Provided by Kristin Zaharias
Categories Bread Yeast Bread Recipes Whole Grain Bread Recipes Wheat Bread
Time 2h30m
Yield 24
Number Of Ingredients 11
Steps:
- Dissolve yeast and sugar in 1/2 cup warm water.
- Combine milk, 1/4 cup water, shortening, honey, salt and wheat flour in food processor or bowl. Mix in yeast mixture, and let rest 15 minutes. Add bread flour, and process until dough forms a ball. Knead dough by processing an additional 80 seconds in food processor, or mix and knead by hand 10 minutes. Place the dough in a buttered bowl, and turn to coat. Cover the bowl with plastic wrap. Let dough rise for 45 minutes, or until almost doubled.

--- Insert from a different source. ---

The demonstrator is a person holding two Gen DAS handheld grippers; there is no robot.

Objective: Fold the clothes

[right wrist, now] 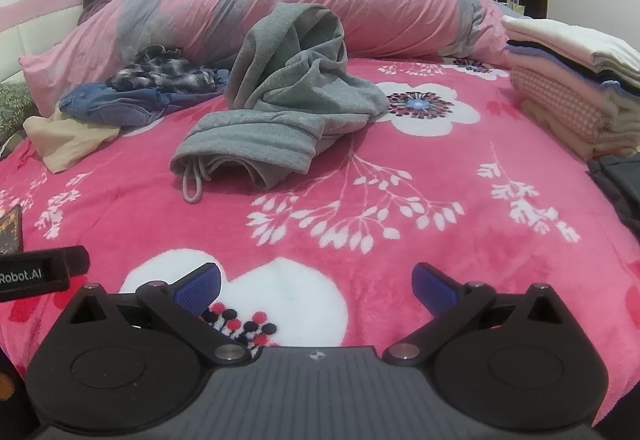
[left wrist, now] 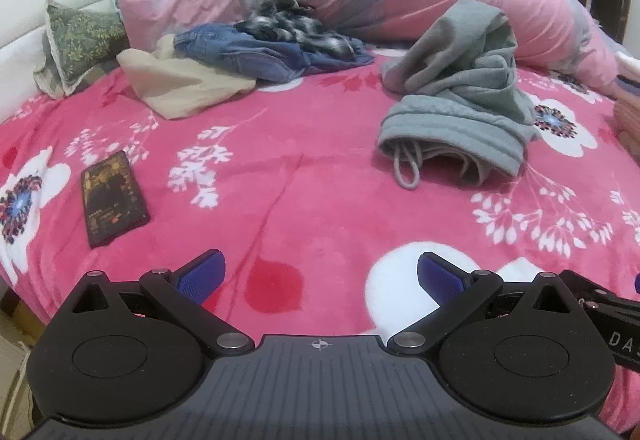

- Punch down, and divide dough in half. Roll out each half, and pound out the bubbles. Form into loaves, and place in buttered 9x5 inch bread pans. Butter the tops of the dough, and cover loosely with plastic wrap. Let rise in a warm area until doubled; second rise should take about 30 minutes.
- Place a small pan of water on the bottom shelf of the oven. Preheat oven to 375 degrees F (190 degrees C).
- Bake for 25 to 35 minutes, or until tops are dark golden brown. Butter crusts while warm. Slice when cool.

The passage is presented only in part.